Pictures from the Water Trade
- First Edition (UK)
- Author: John David Morley
- Language: English
- Genre: Fiction, Travel literature, Philosophical
- Publisher: André Deutsch (UK) Atlantic Monthly Press (US)
- Publication date: 1985
- Media type: Print (Hardback & Paperback)
- Pages: 259 pp (UK Hardback)
- ISBN: 0-233-97703-1 (UK) ISBN 0-06-097041-3 (US)

= Pictures from the Water Trade =

1985 novel by John David Morley

Pictures from the Water Trade: An Englishman in Japan (1985) — published in the US as Pictures from the Water Trade: Adventures of a Westerner in Japan — is a novel by John David Morley, a cultural investigation of Japan in the 1970s.

== Summary ==
Told from the perspective of an authorial alias called ‘Boon’ (‘Bun-san’ to the Japanese), the book describes a series of initiations into Japanese language, family relations, love rites, shodo and the Mizu shōbai itself — the ‘water trade’ — a seedy night-world of cabarets, bars and brothels.

== Reception ==
Writing in The New York Times Book Review, novelist Anne Tyler described the book as “travel literature at its best” and hailed its author as “one of those rare travelers who manages truly to enter the heart of a foreign territory.” "Morley's success places him, with a single book, in the front rank of the world’s travel writers,” wrote Dennis Drabelle in the Smithsonian.

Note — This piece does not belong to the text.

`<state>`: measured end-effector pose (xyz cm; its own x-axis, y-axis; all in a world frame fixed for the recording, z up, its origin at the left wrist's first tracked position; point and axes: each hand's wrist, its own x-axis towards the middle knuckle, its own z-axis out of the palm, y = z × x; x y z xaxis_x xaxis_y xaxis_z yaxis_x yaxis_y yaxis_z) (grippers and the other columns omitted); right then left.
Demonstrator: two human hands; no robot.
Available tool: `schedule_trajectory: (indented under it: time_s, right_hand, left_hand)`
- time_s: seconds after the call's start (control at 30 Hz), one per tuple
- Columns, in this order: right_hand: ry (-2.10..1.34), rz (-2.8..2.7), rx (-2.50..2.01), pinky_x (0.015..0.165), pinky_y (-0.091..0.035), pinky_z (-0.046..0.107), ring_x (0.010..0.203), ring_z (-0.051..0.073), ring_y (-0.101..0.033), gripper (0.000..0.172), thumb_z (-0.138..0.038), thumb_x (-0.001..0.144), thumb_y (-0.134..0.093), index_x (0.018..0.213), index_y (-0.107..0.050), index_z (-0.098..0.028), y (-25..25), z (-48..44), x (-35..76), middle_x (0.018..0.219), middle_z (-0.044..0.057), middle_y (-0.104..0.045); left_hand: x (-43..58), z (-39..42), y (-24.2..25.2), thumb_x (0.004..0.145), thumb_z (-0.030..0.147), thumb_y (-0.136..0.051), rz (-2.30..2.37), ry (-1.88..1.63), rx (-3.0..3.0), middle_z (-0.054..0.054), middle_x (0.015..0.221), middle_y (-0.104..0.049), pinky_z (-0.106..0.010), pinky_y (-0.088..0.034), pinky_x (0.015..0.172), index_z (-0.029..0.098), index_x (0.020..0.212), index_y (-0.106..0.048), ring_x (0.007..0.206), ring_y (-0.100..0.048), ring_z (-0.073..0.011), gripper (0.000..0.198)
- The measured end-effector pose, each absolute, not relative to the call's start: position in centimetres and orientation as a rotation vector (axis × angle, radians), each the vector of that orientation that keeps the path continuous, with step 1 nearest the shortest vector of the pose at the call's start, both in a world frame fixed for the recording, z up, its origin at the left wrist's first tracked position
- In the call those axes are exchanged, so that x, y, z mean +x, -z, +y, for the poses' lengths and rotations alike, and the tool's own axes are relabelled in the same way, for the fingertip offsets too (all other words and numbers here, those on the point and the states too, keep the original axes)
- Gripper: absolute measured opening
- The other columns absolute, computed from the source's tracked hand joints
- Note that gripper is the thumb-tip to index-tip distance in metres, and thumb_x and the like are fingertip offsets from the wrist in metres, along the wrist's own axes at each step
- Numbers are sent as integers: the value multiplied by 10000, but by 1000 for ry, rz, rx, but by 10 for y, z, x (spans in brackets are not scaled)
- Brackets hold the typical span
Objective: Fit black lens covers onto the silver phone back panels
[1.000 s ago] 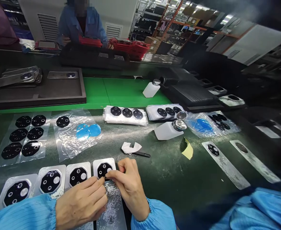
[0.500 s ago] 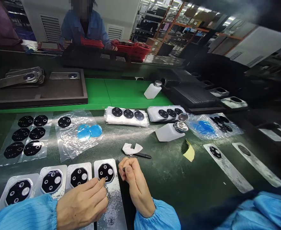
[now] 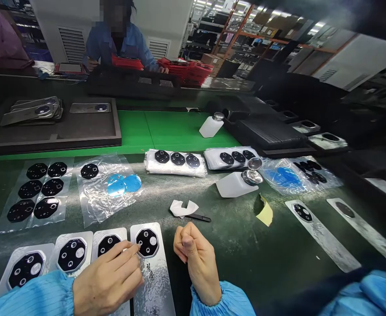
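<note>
In the head view, a row of silvery phone back covers lies at the lower left, each with a black octagonal camera lens plate. My left hand (image 3: 109,277) reaches over this row with its fingers stretched out. Its fingertips rest at the left edge of the black lens plate (image 3: 147,242) on the rightmost back cover (image 3: 156,281). Just right of that cover, my right hand (image 3: 197,261) is closed, thumb over curled fingers. Whatever it may hold is hidden. Beyond it lie a crumpled white wipe (image 3: 179,209) and black tweezers (image 3: 200,217).
Clear sheets of black lens plates (image 3: 52,186) lie at the left, with stacked sheets (image 3: 176,167) further back. A white pump bottle (image 3: 235,184) stands behind a yellow scrap (image 3: 265,213). Two narrow covers (image 3: 324,241) lie at right. A person (image 3: 120,48) sits across the bench.
My left fingertips have shifted slightly left and up along the lens plate. My right hand has moved right, away from the cover; the dark bit at its fingertips no longer shows.
</note>
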<state>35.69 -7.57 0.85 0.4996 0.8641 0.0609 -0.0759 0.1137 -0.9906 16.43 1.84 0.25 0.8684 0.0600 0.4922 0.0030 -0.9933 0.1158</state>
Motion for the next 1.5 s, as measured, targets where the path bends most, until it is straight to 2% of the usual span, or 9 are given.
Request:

Dutch novelist and travel writer Cees Nooteboom praised it as “a very special book” in his review in Vrij Nederland Boekenbijlage. "Splendid," declared Kazuo Ishiguro in the London Review of Books, an "absorbing book about one man’s attempt to penetrate an ultimately closed society", while in the Literary Review Jonathan Keates acclaimed it as “maybe the best record of western impressions in a hundred years." “It is still possible for a writer to visit another country and surprise us with it — not necessarily by seeing it as a traveler, but simply by experiencing it brilliantly,” wrote Anatole Broyard in The New York Times Book Review. "John David Morley did this for modern Japan in his Pictures From the Water Trade."

Pictures from the Water Trade was designated a notable book by The New York Times Book Review and featured in Time Magazine's list of the best books of 1985.